WORK ORDER: Please write out every line of the material, leaving out any picture.

THE DATA:

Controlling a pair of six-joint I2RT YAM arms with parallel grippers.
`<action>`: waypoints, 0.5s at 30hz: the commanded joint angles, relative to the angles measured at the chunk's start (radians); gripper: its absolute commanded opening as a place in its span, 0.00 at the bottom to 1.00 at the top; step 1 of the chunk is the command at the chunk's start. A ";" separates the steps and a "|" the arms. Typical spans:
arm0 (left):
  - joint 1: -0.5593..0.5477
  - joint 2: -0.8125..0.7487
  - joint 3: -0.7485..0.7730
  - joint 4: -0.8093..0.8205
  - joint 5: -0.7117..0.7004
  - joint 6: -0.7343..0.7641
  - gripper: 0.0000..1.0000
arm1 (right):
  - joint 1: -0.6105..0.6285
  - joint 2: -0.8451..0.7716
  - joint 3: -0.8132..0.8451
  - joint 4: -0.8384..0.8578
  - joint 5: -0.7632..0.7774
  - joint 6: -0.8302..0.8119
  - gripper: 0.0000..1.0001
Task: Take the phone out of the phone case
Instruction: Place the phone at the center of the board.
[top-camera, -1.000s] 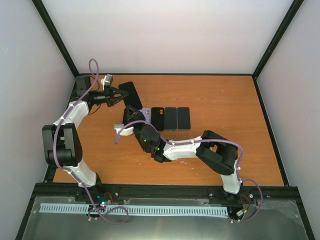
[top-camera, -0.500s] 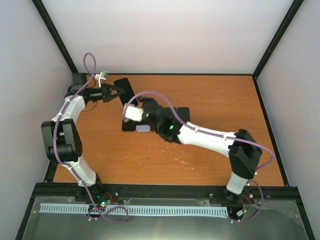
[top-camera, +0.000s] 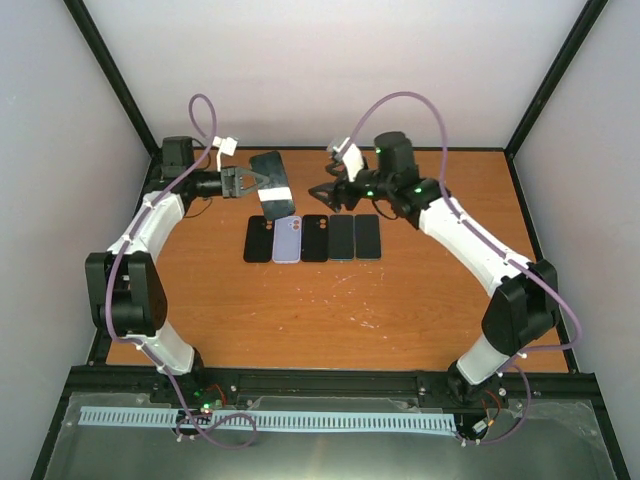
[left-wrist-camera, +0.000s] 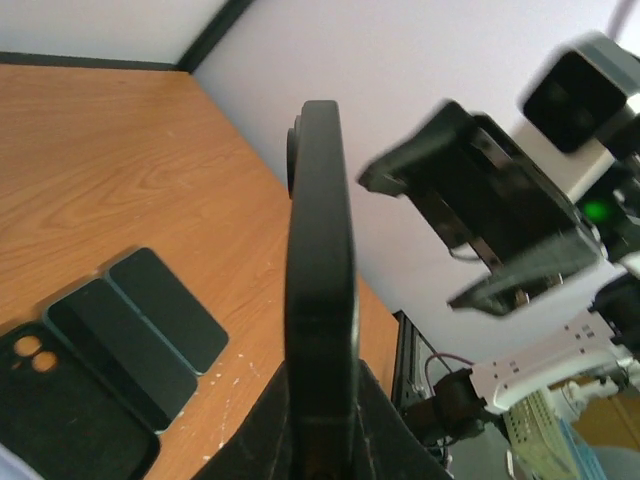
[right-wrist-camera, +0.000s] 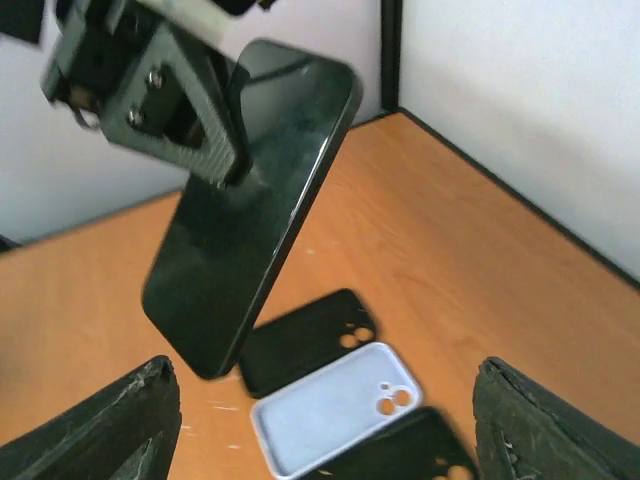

EXPECTED ANSWER:
Controlling a pair of six-joint I2RT YAM arms with parallel grippers.
`<action>`: waypoints, 0.5s at 30hz: the commanded joint angles, relative to the angles measured at the chunk's start (radians); gripper: its absolute commanded opening as a place in its span, 0.00 at the bottom to 1.00 at the top; step 1 of the chunk is the command at the chunk's start. A ";" separates the steps and a "|" the arms. Typical spans:
arm0 (left):
  - joint 1: -0.5593..0.5477
  - joint 2: -0.8125..0.7487
  - joint 3: -0.7485..0.7730
  - joint 4: -0.8093..0.8205
  - joint 5: -0.7117..0.7004
  - joint 6: -0.7343..0.7641
  - gripper: 0.0000..1.0000
arm1 (right):
  - joint 1: -0.6105..0.6285
  - joint 2: -0.8451..0.7716
  - joint 3: -0.8132..0.8451
  - joint 4: -0.8384..0.8578
  - joint 5: -0.7632..0.7774
  - joint 6: -0.8302..0.8119
  - gripper: 0.0000..1.0001
Task: Take the phone out of the phone case
Instruction: Place the phone at the center of the board.
[top-camera, -1.000s] 
[top-camera, -0.500s] 
[top-camera, +0.000s] 
[left-wrist-camera, +0.000s] 
[right-wrist-camera, +0.000s] 

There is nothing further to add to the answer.